# WHAT THE EXERCISE ASKS
What is the number of lines in the data that hold the string "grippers"? Reply with that number only.

****

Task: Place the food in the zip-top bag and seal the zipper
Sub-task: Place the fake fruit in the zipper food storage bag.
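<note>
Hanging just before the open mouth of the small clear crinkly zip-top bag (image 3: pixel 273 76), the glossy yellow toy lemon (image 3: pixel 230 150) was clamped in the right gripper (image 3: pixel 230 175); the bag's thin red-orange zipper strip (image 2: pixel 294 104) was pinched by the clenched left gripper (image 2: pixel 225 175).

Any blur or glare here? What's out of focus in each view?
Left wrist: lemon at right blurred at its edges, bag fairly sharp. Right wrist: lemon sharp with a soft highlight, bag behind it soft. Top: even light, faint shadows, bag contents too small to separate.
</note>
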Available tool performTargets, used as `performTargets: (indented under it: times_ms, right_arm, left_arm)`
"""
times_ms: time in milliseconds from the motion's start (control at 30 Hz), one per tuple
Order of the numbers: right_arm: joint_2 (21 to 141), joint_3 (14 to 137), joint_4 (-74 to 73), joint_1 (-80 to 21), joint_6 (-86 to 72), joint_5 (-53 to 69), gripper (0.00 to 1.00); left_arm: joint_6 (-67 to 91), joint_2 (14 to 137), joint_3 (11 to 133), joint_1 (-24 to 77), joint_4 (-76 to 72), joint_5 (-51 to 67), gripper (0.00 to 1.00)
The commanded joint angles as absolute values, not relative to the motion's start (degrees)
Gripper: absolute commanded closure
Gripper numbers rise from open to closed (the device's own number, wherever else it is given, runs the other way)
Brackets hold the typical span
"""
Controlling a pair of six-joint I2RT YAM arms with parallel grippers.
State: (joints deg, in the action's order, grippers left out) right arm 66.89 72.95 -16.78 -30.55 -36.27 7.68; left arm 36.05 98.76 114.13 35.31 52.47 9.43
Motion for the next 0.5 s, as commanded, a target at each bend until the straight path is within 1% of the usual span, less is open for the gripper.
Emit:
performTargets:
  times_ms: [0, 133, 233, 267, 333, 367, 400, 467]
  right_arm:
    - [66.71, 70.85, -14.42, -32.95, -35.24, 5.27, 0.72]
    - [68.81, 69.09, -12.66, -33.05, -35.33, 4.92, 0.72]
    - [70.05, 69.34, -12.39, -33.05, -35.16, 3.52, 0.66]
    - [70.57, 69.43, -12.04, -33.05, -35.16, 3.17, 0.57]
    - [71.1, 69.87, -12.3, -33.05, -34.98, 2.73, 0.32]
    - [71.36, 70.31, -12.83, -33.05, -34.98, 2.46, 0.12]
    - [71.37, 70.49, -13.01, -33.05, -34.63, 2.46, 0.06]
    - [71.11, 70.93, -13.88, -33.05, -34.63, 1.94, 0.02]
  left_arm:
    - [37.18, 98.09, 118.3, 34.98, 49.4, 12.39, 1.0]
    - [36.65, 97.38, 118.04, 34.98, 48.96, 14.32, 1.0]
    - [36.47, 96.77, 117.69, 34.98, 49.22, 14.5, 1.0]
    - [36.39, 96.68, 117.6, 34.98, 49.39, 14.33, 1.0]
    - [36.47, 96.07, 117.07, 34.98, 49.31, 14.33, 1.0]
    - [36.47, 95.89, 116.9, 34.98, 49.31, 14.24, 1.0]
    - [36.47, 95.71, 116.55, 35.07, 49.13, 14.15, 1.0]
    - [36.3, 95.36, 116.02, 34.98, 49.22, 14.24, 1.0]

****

# SOLUTION BELOW
2